## Assignment
Search the data for the string "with" and extract every line where it appears.

Stored entries:
• • • • •

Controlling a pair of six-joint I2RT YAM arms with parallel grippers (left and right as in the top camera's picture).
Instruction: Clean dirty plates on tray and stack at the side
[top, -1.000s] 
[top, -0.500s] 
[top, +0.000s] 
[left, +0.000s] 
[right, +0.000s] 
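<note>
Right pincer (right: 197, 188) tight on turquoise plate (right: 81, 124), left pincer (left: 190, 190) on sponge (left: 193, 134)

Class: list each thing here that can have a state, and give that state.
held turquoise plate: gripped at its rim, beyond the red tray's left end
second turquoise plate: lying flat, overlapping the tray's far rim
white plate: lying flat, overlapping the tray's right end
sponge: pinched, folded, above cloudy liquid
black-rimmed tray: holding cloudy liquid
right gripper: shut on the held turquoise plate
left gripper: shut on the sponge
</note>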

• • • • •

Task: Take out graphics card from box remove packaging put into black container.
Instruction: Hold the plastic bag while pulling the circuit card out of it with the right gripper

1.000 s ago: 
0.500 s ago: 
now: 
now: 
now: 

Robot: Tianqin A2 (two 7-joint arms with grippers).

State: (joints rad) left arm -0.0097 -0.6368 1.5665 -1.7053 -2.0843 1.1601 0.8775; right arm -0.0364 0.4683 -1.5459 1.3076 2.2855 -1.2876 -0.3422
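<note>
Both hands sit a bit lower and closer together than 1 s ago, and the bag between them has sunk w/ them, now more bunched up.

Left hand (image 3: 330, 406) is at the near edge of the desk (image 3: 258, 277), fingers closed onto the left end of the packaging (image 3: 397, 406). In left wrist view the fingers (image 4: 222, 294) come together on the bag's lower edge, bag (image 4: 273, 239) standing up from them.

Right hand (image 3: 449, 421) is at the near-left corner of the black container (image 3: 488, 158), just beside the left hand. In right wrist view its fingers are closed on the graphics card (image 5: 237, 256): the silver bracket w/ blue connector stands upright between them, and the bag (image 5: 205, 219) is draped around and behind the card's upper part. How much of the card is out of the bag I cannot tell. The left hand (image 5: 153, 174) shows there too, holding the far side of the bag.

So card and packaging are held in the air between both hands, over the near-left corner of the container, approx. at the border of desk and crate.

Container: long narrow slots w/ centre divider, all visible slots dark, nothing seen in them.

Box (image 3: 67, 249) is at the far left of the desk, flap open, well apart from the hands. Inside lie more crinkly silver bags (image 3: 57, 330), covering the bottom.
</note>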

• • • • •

## The answer
Controlling a pair of six-joint I2RT YAM arms with parallel grippers (left and right as in the top camera's picture).
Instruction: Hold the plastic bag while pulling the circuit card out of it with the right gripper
Robot: Tianqin A2 (two 7-joint arms with grippers).

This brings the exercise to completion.